Category Archives: Philosophy of Diet

If everybody …

Here is part of a comment to Angelique Chao‘s post on eating humanely-raised animals:

“Because the bottom line is this: regular consumption of meat and fish just isn’t sustainable. [… If] everyone on the planet ate that way starting … NOW! … we’d be out of land, food, animals, everything in about 2 minutes. It’s really as simple as that.”

Let’s grant that, if everyone on the planet started eating certain kinds of meat or fish all at once, it would not be sustainable. How does that affect whether a given person should eat meat at some point in time? It seems irrelevant, because the given person isn’t going to cause – by their act of eating – everyone else to act in the same way.

Consider an analogy: you might be sitting in a chair right now. If everyone on the planet sat in that chair starting now, almost all of them would be crushed to death. Therefore, should you not sit in the chair?

Obviously, there’s been a mistake in logic somewhere if that’s your conclusion. What’s relevant in considering the morality of an action can’t be what would happen if everyone did it.

The immorality of vegetarianism?

This article by Angelique Chao, arguing that eating humanely-raised meat is a morally acceptable choice, got me thinking about vegetarianism.

One argument against eating meat is “One is doing harm against this animal by purchasing this product. Therefore, one shouldn’t purchase this product.” When scrutinized, however, this claim doesn’t seem very straightforward.

Consider: will eating this particular chicken leg (say) cause harm? Not to the chicken, who is already dead. The chicken was killed regardless of whether I eat it. Perhaps the argument, then, is “One is causing harm to be done against a future animal by purchasing this product. Therefore, one shouldn’t purchase it.” This is because one is supporting a system of animal production.

Again, the reasoning here isn’t as straightforward as it seems: if you are dealing with a typical industrial poultry process (say) then one’s actions are miniscule compared to the scale of production. Is the system really sensitive enough to one’s actions to scale production up or down based on the purchase of one chicken leg (say)?
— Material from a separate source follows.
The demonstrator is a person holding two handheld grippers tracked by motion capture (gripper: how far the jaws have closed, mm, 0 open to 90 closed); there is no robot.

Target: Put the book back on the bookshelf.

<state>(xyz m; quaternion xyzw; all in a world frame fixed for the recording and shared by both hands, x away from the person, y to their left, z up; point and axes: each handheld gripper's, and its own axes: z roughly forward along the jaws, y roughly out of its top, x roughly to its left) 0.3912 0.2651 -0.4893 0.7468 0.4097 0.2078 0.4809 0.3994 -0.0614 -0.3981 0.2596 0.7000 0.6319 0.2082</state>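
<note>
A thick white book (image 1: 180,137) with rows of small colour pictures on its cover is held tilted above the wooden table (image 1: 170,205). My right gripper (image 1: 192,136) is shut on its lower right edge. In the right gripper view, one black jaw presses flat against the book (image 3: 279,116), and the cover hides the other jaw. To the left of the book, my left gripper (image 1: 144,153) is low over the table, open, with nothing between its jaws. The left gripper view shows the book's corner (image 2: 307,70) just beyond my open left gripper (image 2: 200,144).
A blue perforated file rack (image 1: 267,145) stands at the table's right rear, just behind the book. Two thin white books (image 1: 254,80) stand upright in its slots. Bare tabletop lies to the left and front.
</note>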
The response may be: “One’s actions in aggregate are causing harm to be done against a future animal(s) by purchasing this product. Therefore, one shouldn’t purchase it.” The idea here seems to be that cumulative purchases cause an increase in chicken production, say, and that there is a specific point at which one causes an increase in production, but it happens only because one also made purchases before.

Either this or the previous argument might be made into a probabilistic argument: “For any given purchases of these sorts of products, there is a chance that one is causing harm to be done against a future animal. Therefore, one shouldn’t purchase them.

There are two things left out of this argument: first, the net effects for some future animal(s), and second, the net effects for all agents concerned.

Let’s imagine that the purchase of this chicken leg sets off an increase in chicken production, which leads to whatever harm is involved in raising a future chicken and killing it. Is this the whole equation? No. The relevant question here is rather: is the new chicken’s life worse than no life at all? The vegetarian might have a case here for some chicken production, but it seems more weak in other cases (are cows or sheep that spend their days grazing in a field free of natural predators really having a net negative life?).

However, even this isn’t an adequate analysis, because the chicken isn’t the only part of the equation. There are various other possible effects of the action, involving harm and good. How does the action affect the poultry company workers, other people in your society, other animals, and, of course, yourself? There is now a welter of possible effects that can be considered.

So, the argument can be given as: “For any given purchases of these sorts of products, there is a chance that one is causing net harm to the future agents affected by the purchase. Therefore, one shouldn’t purchase them.

Suddenly, it doesn’t seem automatically intuitive that the argument is sound. In particular, various purchases of meat might trigger net harm, but others might be neutral or trigger net good. For example, what if purchasing meat in some cases caused an increase in idyllic cow lives?

If there were such cases, then following the logic of the argument, it would be immoral in those cases to be a vegetarian.